AIDS remains a major public health problem, as over 35 million people worldwide are HIV-1-infected and new infections continue at steady rate of greater than two million per year. Antiretroviral therapy (ART) effectively controls viremia in virtually all HIV-1 patients and partially restores the primary host cell (CD4+ T-cells), but fails to eliminate HIV-1 from latently-infected T-cells. In latently-infected CD4+ T cells, integrated proviral DNA copies persist in a dormant state, but can be reactivated to produce replication-competent virus when T-cells are activated, resulting in rapid viral rebound upon interruption of antiretroviral treatment.
Ref: Elimination of HIV-1 Genomes from Human T-lymphoid Cells by CRISPR/Cas9 Gene Editing. Scientific Reports (4 March 2016) | DOI: 10.1038/srep22555 | PDF (Open Access)
ABSTRACT
We employed an RNA-guided CRISPR/Cas9 DNA editing system to precisely remove the entire HIV-1 genome spanning between 5′ and 3′ LTRs of integrated HIV-1 proviral DNA copies from latently infected human CD4+ T-cells. Comprehensive assessment of whole-genome sequencing of HIV-1 eradicated cells ruled out any off-target effects by our CRISPR/Cas9 technology that might compromise the integrity of the host genome and further showed no effect on several cell health indices including viability, cell cycle and apoptosis.
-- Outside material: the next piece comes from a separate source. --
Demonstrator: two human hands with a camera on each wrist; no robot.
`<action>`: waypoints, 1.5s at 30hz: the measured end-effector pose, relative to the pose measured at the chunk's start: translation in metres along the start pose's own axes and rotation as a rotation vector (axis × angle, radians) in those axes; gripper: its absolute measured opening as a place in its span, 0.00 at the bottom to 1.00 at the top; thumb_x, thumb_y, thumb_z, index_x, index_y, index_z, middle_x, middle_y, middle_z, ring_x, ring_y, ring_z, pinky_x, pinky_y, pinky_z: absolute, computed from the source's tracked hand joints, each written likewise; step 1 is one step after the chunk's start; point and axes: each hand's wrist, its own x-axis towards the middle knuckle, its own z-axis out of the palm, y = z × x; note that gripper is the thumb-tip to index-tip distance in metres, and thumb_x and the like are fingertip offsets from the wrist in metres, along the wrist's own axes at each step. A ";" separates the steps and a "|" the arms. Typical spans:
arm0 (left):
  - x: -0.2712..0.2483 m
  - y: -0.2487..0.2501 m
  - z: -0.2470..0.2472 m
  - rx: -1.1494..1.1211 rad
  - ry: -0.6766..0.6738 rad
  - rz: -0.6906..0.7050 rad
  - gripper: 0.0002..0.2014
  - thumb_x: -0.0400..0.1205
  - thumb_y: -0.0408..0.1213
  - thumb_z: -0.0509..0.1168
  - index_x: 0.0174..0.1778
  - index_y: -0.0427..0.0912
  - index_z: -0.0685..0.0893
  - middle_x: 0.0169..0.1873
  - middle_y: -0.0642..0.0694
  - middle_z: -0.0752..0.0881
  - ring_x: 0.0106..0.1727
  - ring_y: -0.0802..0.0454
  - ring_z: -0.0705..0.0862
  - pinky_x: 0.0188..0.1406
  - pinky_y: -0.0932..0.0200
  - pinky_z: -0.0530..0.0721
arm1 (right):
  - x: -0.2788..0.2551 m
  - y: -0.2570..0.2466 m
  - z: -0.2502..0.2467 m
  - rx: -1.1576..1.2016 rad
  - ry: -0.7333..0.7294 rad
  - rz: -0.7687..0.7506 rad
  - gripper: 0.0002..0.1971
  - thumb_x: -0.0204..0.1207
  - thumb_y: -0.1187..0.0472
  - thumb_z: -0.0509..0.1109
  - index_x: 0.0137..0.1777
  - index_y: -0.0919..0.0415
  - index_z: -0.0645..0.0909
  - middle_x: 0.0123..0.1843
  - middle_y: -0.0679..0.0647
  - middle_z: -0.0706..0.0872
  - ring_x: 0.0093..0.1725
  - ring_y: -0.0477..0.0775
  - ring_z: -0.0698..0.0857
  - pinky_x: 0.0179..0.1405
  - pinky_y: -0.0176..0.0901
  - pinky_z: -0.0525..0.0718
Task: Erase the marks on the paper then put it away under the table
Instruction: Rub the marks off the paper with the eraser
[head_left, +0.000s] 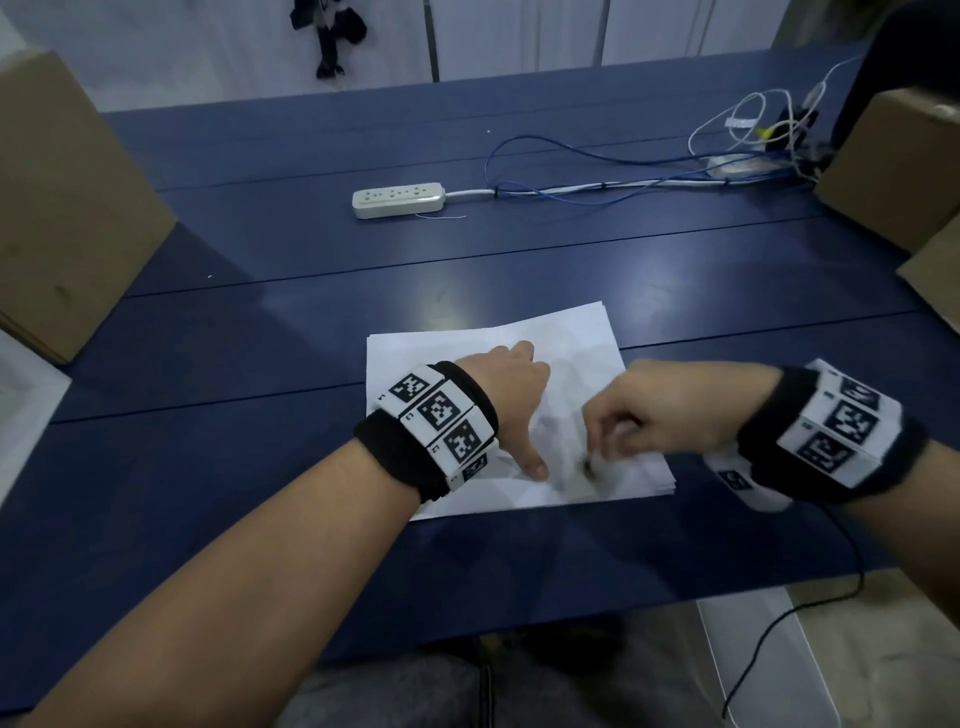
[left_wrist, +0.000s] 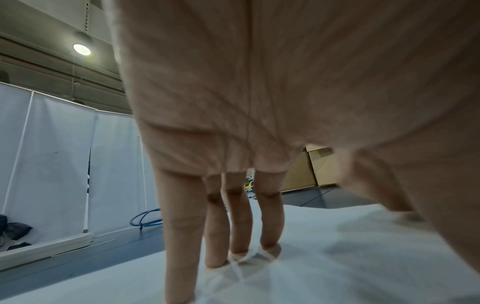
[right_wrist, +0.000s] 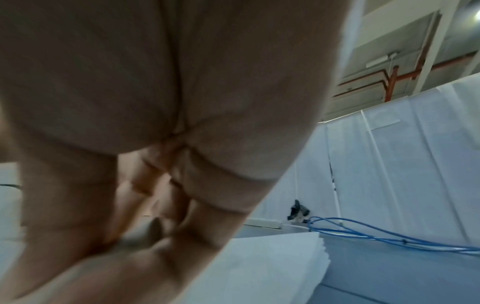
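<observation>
Blue bench (head_left: 260, 322), white screens behind. Paper stack (head_left: 566, 332) near front edge, lying flat. Left hand (head_left: 511, 387) spread, straight fingers (left_wrist: 270, 216) pressing sheet down. Right hand (head_left: 654, 410) blurred, fingers curled, pinching small eraser (head_left: 589, 464) against paper. Power strip (head_left: 399, 199), blue cable (head_left: 566, 156) farther back; cardboard boxes (head_left: 67, 208) at sides.

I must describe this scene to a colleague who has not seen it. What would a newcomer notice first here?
First, the two hands on the white paper near the front of the blue table: the left hand presses it flat, the right hand pinches a small eraser. Behind, a white power strip lies mid-table with blue cables running right.
</observation>
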 end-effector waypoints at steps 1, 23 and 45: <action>0.000 0.001 -0.001 0.001 -0.004 0.001 0.41 0.58 0.68 0.79 0.57 0.45 0.76 0.54 0.49 0.71 0.53 0.48 0.76 0.48 0.47 0.83 | 0.007 0.005 -0.005 -0.038 0.096 0.048 0.05 0.78 0.57 0.72 0.51 0.47 0.86 0.44 0.43 0.90 0.44 0.44 0.85 0.48 0.40 0.83; -0.001 0.002 -0.002 -0.012 -0.006 -0.008 0.42 0.57 0.67 0.80 0.58 0.45 0.77 0.54 0.49 0.72 0.49 0.49 0.78 0.45 0.49 0.84 | -0.006 -0.002 -0.001 0.051 -0.091 -0.014 0.04 0.75 0.57 0.76 0.48 0.48 0.88 0.42 0.38 0.91 0.42 0.37 0.85 0.45 0.32 0.82; -0.001 0.001 -0.002 -0.058 -0.041 0.030 0.48 0.60 0.63 0.81 0.75 0.55 0.71 0.57 0.48 0.69 0.60 0.45 0.76 0.56 0.44 0.83 | -0.009 0.002 -0.006 0.040 -0.071 0.034 0.05 0.76 0.58 0.75 0.47 0.47 0.88 0.42 0.39 0.91 0.38 0.34 0.83 0.40 0.26 0.77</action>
Persistent co-expression of Cas9 and the specific targeting guide RNAs in HIV-1-eradicated T-cells protected them against new infection by HIV-1. Lentivirus-delivered CRISPR/Cas9 significantly diminished HIV-1 replication in infected primary CD4+ T-cell cultures and drastically reduced viral load in ex vivo culture of CD4+ T-cells obtained from HIV-1 infected patients. Thus, gene editing using CRISPR/Cas9 may provide a new therapeutic path for eliminating HIV-1 DNA from CD4+ T-cells and potentially serve as a novel and effective platform toward curing AIDS.